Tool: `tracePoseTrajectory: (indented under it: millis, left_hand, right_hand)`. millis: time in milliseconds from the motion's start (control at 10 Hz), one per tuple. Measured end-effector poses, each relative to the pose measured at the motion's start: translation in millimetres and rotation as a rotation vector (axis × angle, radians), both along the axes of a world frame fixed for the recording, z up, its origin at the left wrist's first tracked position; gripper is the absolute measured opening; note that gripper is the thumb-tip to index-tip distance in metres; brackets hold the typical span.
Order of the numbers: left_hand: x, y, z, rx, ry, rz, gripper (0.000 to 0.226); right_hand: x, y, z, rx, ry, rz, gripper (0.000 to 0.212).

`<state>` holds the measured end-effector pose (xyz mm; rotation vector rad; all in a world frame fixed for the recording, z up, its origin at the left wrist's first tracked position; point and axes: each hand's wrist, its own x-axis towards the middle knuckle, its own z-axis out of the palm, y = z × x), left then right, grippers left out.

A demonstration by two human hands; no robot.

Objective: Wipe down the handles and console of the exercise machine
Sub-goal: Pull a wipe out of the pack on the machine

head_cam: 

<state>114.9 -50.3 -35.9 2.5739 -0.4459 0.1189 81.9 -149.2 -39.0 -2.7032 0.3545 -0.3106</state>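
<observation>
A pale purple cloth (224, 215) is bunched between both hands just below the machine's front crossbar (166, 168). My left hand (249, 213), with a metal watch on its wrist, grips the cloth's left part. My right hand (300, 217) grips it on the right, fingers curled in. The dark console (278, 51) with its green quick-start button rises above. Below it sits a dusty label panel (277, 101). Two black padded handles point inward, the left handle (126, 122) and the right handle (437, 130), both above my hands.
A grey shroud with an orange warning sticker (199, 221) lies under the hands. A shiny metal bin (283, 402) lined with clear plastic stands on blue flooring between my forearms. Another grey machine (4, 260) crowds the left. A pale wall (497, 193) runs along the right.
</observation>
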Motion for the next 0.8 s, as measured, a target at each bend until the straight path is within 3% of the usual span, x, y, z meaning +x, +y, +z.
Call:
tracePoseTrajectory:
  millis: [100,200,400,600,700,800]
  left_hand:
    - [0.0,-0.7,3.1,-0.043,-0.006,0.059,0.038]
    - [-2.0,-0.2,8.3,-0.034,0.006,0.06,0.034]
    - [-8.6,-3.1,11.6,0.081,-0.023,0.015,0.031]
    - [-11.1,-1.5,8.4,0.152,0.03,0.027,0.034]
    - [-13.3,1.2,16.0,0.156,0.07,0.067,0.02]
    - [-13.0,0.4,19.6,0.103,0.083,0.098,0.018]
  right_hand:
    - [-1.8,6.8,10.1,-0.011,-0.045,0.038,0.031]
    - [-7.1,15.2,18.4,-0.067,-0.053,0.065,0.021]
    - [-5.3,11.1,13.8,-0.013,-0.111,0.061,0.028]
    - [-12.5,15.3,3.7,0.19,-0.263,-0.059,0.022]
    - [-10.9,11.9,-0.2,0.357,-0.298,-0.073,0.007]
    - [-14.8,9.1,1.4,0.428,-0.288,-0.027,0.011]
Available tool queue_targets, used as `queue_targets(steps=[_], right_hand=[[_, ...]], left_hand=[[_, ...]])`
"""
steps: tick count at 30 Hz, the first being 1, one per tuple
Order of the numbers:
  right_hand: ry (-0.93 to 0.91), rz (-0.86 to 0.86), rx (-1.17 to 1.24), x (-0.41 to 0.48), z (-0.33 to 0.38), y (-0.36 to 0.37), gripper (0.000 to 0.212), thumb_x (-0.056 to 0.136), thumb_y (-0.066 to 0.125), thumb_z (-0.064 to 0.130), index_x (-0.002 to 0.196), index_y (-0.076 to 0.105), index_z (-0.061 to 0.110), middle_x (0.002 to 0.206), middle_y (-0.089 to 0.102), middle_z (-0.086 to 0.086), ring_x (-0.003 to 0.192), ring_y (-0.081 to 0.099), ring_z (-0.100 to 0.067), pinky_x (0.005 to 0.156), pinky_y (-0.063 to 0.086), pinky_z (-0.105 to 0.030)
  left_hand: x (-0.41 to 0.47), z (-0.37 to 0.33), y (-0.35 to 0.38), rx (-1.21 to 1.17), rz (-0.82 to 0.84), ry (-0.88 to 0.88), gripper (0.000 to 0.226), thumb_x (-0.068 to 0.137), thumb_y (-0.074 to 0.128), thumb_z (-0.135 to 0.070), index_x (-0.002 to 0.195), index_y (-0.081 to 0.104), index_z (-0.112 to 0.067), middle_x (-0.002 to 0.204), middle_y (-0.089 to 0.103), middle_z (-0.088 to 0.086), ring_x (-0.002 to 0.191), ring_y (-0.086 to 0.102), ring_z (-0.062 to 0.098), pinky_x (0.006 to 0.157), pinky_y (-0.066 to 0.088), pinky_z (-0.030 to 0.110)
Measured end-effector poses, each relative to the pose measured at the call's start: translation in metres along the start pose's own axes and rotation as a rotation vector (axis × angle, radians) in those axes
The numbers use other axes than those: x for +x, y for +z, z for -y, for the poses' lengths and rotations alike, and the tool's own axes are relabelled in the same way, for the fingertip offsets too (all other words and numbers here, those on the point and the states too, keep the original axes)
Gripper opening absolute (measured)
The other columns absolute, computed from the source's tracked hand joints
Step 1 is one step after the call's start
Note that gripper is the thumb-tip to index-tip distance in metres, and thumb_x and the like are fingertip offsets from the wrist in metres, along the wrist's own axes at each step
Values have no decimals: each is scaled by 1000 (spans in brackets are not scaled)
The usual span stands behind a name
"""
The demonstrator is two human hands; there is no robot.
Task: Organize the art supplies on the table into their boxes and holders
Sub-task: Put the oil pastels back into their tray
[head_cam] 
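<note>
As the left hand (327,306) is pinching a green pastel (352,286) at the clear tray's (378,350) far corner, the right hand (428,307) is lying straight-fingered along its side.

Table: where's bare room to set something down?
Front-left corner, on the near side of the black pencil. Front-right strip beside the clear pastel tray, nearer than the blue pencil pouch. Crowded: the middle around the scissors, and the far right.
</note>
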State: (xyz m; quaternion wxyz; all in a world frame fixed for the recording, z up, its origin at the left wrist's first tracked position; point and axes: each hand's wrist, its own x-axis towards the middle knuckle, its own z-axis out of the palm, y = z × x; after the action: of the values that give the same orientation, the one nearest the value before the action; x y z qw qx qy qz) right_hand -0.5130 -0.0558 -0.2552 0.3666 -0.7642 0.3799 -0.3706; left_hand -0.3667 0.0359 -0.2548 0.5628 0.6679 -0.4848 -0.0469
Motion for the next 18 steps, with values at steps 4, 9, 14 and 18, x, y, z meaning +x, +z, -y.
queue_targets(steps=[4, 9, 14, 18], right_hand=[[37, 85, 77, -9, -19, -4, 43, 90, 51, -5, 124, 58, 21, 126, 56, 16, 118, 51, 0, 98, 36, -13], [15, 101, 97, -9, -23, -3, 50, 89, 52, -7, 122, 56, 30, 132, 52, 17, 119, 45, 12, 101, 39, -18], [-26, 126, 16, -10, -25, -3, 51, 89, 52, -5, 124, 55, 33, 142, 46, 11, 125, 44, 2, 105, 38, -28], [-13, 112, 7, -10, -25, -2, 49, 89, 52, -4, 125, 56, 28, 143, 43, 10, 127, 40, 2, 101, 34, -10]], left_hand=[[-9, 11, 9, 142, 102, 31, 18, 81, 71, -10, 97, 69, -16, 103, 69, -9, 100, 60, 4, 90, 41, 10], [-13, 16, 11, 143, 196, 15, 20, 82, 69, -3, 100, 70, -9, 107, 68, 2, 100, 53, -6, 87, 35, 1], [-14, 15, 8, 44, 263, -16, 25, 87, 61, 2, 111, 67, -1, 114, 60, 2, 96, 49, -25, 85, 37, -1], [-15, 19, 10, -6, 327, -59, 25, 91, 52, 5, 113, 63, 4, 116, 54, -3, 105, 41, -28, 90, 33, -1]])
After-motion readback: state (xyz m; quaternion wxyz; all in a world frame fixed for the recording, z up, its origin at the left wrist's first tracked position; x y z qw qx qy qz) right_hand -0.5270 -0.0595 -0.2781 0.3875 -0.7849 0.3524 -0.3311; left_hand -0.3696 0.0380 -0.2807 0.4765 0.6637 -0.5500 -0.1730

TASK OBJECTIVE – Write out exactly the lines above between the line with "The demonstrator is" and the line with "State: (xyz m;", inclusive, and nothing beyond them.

ANSWER BOX –
The demonstrator is two human hands; there is no robot.
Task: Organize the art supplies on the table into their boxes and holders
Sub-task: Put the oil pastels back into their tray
[head_cam] 
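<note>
As the left hand (327,306) is pinching a green pastel (352,286) at the clear tray's (378,350) far corner, the right hand (428,307) is lying straight-fingered along its side.

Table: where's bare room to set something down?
Front-left corner, on the near side of the black pencil. Front-right strip beside the clear pastel tray, nearer than the blue pencil pouch. Crowded: the middle around the scissors, and the far right.
</note>
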State: (xyz m; quaternion wxyz; all in a world frame fixed for the recording, z up, its origin at the left wrist's first tracked position; point and axes: each hand's wrist, its own x-axis towards the middle knuckle, its own z-axis out of the palm, y = z × x; after the action: of the values that give the same orientation, the one nearest the value before the action; x y z qw qx qy qz) right_hand -0.5130 -0.0558 -0.2552 0.3666 -0.7642 0.3799 -0.3706; left_hand -0.3667 0.0359 -0.2548 0.5628 0.6679 -0.4848 -0.0469

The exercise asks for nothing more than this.